Quanto mais dióxido de carbono (CO2) é absorvido pelas árvores e pelas plantas durante a fotossíntese, que o absorvem para transformar a energia do sol em nutrientes, menos este gás fica retido na atmosfera, onde provoca o aumento das temperaturas.

No entanto, uma equipa de cientistas deparou-se com um facto preocupante: “À medida que crescem os níveis de CO2 na atmosfera, 86 por cento dos ecossistemas terrestres a nível mundial estão a tornar-se cada vez menos eficientes a absorvê-lo”, explica um comunicado do Goddard Space Flight Center, NASA, divulgado esta segunda-feira.

É verdade que concentrações elevadas de CO2 são muito importante para o aumento da fotossíntese e para o crescimento das plantas, um mecanismo a que os cientistas chamam de “efeito de fertilização do CO2”, ou ‘CFE’, de acordo com a sigla em inglês. Todavia, a forma como isto funciona parece estar a alterar-se.

Foto: Helena Geraldes

Uma equipa internacional de investigadores analisou múltiplas bases de dados baseadas em informação recolhida a partir de trabalho de campo, satélites e construção de modelos para tentar perceber melhor o que se passa. Os resultados foram publicados a 10 de Dezembro na revista científica Nature.

“Neste estudo, ao analisarmos os melhores dados disponíveis a longo prazo […], descobrimos que desde 1982, o efeito de fertilização do CO2 decresceu de forma consistente de 21% para 12% por 100 ppm (partes por milhão) de CO2 na atmosfera”, disse Ben Poulter, co-autor do estudo e cientista no Goddard Space Flight Center, citado no comunicado. “Por outras palavras, os ecossistemas terrestres estão a ficar cada vez menos de confiança como mitigadores temporários das alterações climáticas.”

Se não fosse a relação entre a fotossíntese e a presença de muito CO2 na atmosfera, Poulter considera que as alterações climáticas teriam progredido muito mais depressa.

Mas os cientistas têm estado preocupados sobre até que ponto o efeito de fertilização do CO2 é sustentável, até começar a ser afectado pela falta de outros “ingredientes” indispensáveis para o crescimento das plantas: água, nutrientes e luz do sol. A equipa tratou de incluir esses elementos na avaliação.

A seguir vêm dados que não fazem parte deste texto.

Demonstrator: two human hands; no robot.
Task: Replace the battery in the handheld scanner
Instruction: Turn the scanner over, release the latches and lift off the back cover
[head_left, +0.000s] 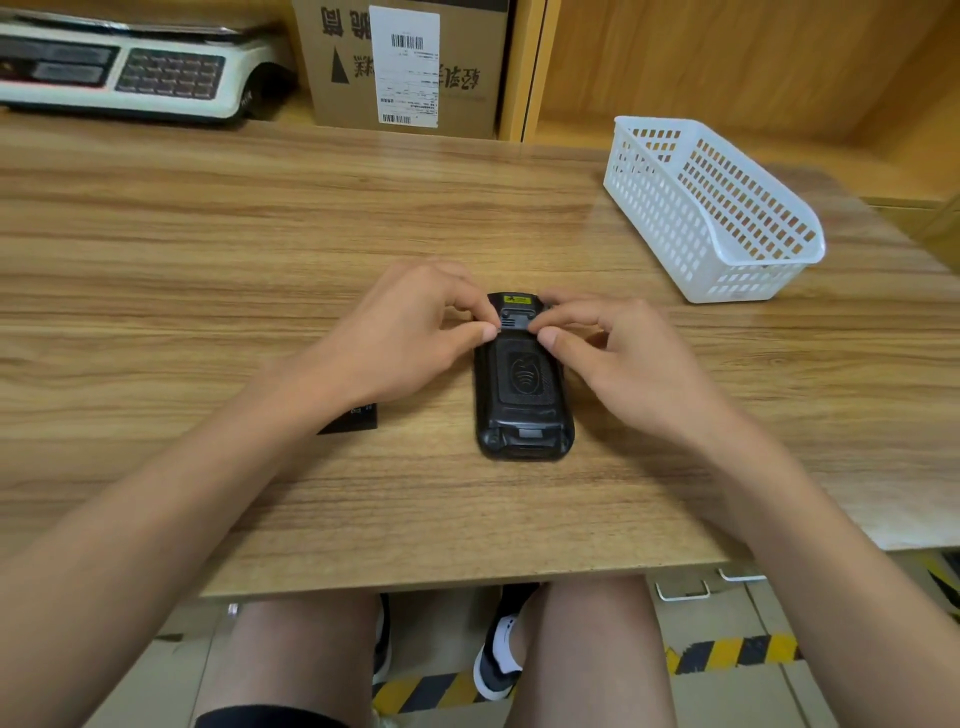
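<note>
A black handheld scanner (523, 395) lies face down in the middle of the wooden table (260, 234), its back cover on and a yellow label at its far end. My left hand (410, 332) pinches the scanner's upper left edge with thumb and fingers. On the upper right edge, my right hand (613, 353) does the same, its thumb pressing on the cover's top. A flat black battery (353, 418) lies on the table to the left, mostly hidden under my left forearm.
A white slotted plastic basket (711, 208) stands at the right rear of the table. Behind the table sit a weighing scale (124, 67) at the left and a cardboard box (405, 67). The table's near edge runs just above my knees.
</note>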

tapete verde de plantas silvestres
Foto: Joana Bourgard

Conclusão? “De acordo com os nossos dados, o que parece estar a acontecer é uma limitação conjunta de humidade e de nutrientes”, afirmou Poulter. Por um lado, nos trópicos, explicou o cientista, “muitas vezes não há nitrogénio ou fósforo suficientes para sustentar a fotossíntese”. Já nas regiões temperadas e boreais de latitudes mais elevadas, “a humidade do solo é agora mais limitadora do que a temperatura do ar devido ao aquecimento recente.”

Isso significa, alerta a equipa, que as alterações climáticas estão a enfraquecer a capacidade das plantas de mitigarem mais mudanças do clima em grandes partes do planeta.

Assim, poderemos começar a assistir a um aumento do CO2 que permanece na atmosfera depois de acções de desflorestação ou de queima de combustíveis fósseis.

Foto: MonikaP/Pixabay

Isso por seu turno poderá afectar as contas que têm sido feitas. “O que isto significa é que para evitarmos um aquecimento de 1,5 ou 2ºC e os impactos climáticos associados, precisamos de ajustar o orçamento do carbono que resta para termos em conta o enfraquecimento do efeito de fertilização do CO2”, alertou o cientista da NASA. “Por causa desse enfraquecimento, já não poderemos confiar tanto nos ecossistemas terrestres para a mitigação climática nas próximas décadas.”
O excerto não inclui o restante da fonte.